貴方も、もう十分俺の中で大切な人になっちゃってるんですから、もっと自分を大切にしてください。そんな気持ちを込めて彼を見つめていると、背後に控えていた副隊長が声を掛けてきた。
「夏樹様、もうまもなく交流会が始まります。どうか春名様と共に4階大ホールにご移動下さい。各階に親衛隊の戦闘要員を派遣しておりますので道中は安全です」
「……八束センパイをお願いします」
「拝命致しました。命に変えても隊長をお守り致します」
「命には変えないで下さい」
そんな簡単に、命を代償にしないでくれ。じっと彼を見つめてそう告げると、彼は90°にお辞儀をして「拝命致しました」と再度頷いてくれた。
「お久しゅう、夏樹はん」
「謝罪して下さい」
「なにによ」
「理解は求めないんで取り敢えず謝ってもらっていいですかー京極センパイ」
京極、と呼ばれた男は涼やかな笑みを浮かべ、「すまんかったわ」と適当に呟く。それをしれっと録音してボイスメッセージとして八束センパイに送っておいた。直ぐ様既読がつき、『副隊長です。感謝致します』と返事が来た。
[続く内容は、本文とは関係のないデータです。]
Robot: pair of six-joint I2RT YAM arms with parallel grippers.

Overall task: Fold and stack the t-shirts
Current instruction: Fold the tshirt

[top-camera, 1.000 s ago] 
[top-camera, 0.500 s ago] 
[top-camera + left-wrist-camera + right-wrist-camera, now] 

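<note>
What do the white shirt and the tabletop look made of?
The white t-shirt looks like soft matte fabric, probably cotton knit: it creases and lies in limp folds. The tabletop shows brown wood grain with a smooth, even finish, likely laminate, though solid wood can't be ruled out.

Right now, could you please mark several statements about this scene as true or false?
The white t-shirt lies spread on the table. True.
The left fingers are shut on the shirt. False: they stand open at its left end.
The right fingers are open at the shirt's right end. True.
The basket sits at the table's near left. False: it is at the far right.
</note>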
京極センパイはユルリと口角を上げ、「相変わらずやなぁ夏樹はん」と楽しそうに頷いている。
「偶然ですかー?」
「んー?やと思う?」
「ちっともー。俺を襲いますかー?」
余裕のある笑みを浮かべて彼を見上げれば、彼は益々口角を上げて俺を見詰める。
涼し気な一重の目は彼をミステリアスで魅力的に見せ、多くの人間を魅了する。しかし、魅了された人間の末路を俺は知っているから。
「襲うわけないやんなぁ?
歓迎会中は要の代わりにお守りしたるよ」
そう言って、スリ、と頬を撫でてくる京極センパイ。
大ホールに数多く設置された円卓に各々着席した生徒達が、遅れて入ってきた俺達をじっと観察しているのがわかる。その中ーー上座に、俺にこの人を差し向けた張本人だろう御門がいるのを見つけ、俺は。
ーーぎゃぁああああああ!?!?!?
「わぁい、ありがとーございますー」
ギュッと彼に抱き着き、満面の笑みを浮かべた。
生徒達の絶叫が大ホールに響き渡る。
背後からはハルの殺気が一心に浴びせられているが、説教はどうか後程聞かせて欲しい。